> _WHAT YOU HAVE TO DO_
Look for the line containing "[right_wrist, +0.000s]" in the listing below. Retype that line and every subsequent line through the last one, and only those.

> _INPUT DATA_
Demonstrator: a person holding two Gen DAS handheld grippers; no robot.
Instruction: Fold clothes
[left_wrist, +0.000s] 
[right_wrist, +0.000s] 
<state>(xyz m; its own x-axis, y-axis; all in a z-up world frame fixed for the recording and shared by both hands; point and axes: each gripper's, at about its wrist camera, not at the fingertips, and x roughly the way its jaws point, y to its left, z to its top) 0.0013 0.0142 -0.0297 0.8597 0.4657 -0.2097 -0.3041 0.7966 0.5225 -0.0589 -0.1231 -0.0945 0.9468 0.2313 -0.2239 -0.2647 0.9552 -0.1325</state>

> _SOLVED PROBLEM_
[right_wrist, +0.000s] 
<state>(xyz m; its own x-axis, y-axis; all in a z-up world frame fixed for the recording and shared by both hands; point and axes: each gripper's, at about its wrist camera, not at the fingertips, and x roughly the way its jaws point, y to its left, z to its top) 0.0013 0.0142 -0.0297 0.8597 0.4657 -0.2097 -0.3041 0.7966 0.5225 -0.0589 -0.1231 -0.0945 0.9468 0.2313 -0.2239 -0.2647 0.9552 -0.1325</state>

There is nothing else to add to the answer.